Construction of the E.on and Equinor-owned 385MW Arkona offshore wind farm has been completed, with the installation of all the turbines.
E.on and Equinor claimed that the construction of the Arkona offshore wind farm was completed in less than three months.
E.on stated that power has been generating at the wind farm since this September. Commissioning of the wind farm, located in the German Baltic Sea, is expected to take place in the coming months as Arkona wind farm is scheduled to begin full operations next year.
Offshore Foundation honorary chairman Jörg Kuhbier said: “E.ON and Equinor deserve great recognition. The construction of 60 turbines on the foundations in less than three months is the fastest installation ever achieved worldwide.”
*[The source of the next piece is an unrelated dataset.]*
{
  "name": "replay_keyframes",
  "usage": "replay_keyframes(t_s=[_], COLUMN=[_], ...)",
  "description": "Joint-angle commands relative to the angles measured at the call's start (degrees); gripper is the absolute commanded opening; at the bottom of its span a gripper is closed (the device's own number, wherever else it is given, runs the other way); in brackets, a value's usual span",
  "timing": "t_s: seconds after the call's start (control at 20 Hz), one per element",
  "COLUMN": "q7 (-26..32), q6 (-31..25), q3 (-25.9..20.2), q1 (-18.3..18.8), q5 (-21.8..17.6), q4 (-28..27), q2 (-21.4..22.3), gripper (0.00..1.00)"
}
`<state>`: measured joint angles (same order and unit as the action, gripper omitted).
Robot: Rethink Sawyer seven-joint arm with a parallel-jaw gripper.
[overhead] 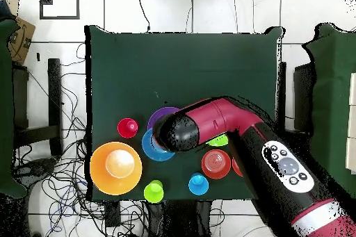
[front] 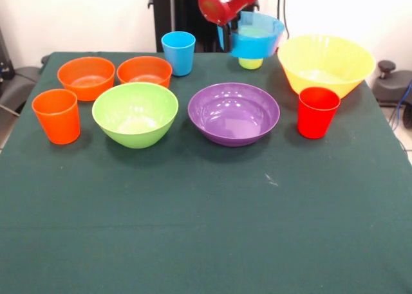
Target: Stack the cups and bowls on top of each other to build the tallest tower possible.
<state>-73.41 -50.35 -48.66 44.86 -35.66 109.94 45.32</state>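
My gripper (front: 226, 30) comes down at the top of the front view. It is shut on the left rim of the small blue bowl (front: 257, 38) and holds it tilted in the air, in front of the yellow-green cup (front: 251, 64). The light blue cup (front: 178, 52), two orange bowls (front: 86, 77) (front: 145, 70), orange cup (front: 56, 116), lime green bowl (front: 135, 113), purple bowl (front: 234, 113), yellow bowl (front: 325, 63) and red cup (front: 317, 111) each stand alone on the table. In the overhead view the blue bowl (overhead: 154, 149) shows beside the arm's head (overhead: 182, 131).
The dark green cloth (front: 206, 217) covers the table; all the ware stands in its half nearest the robot. In the overhead view the arm (overhead: 278, 165) hides part of the purple bowl (overhead: 162, 116) and most of the lime green bowl (overhead: 220, 140).
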Motion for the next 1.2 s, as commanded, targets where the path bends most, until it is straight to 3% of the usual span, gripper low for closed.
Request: replay_keyframes(t_s=[0.05, 0.55, 1.2], q7=[8.0, 11.7, 17.1], q6=[-3.1, -6.9, -13.3], q3=[1.2, 1.7, 2.7], q1=[-3.6, -5.2, -7.2], q5=[-3.8, -3.2, -5.4], q4=[-9.9, -18.0, -29.8], q2=[-5.7, -9.5, -16.2], gripper=[0.0, 0.0, 0.0])
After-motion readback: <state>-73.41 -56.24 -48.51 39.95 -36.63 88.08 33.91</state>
Located about 35km northeast of the island of Rügen, in the German waters of the Baltic Sea, power generated by the Arkona wind farm can be supplied to nearly 400,000 German households. The wind farm can also help in avoiding nearly 1.2 million tonnes of CO2 emissions annually. It is spread across an area of 37km2.
The wind farm is powered by 60 of Siemens Gamesa’s SWT-6.0-154 turbines, each with 6MW generating capacity. Each turbine has a total height of 179m, with a hub height of 102m.
The turbines are supported by monopile foundations, which go nearly 40m deep into the seabed. Each monopile weighs nearly 1,200 tons. The companies have invested nearly €1.2bn for this project. E.ON is acting as the developer and operator of the wind farm.
By the end of September, nearly 44 turbines were installed along with all the cabling work connecting the turbines and the offshore substation were installed.
E.on Climate & Renewables COO Sven Utermöhlen had said: “It only took one year from the first monopile installation to the first electricity feed-in. Rarely before has a project been built so straightforwardly.
“This is a great achievement on the part of our team and all our project partners and at the same time an important step towards further optimization of offshore wind projects.”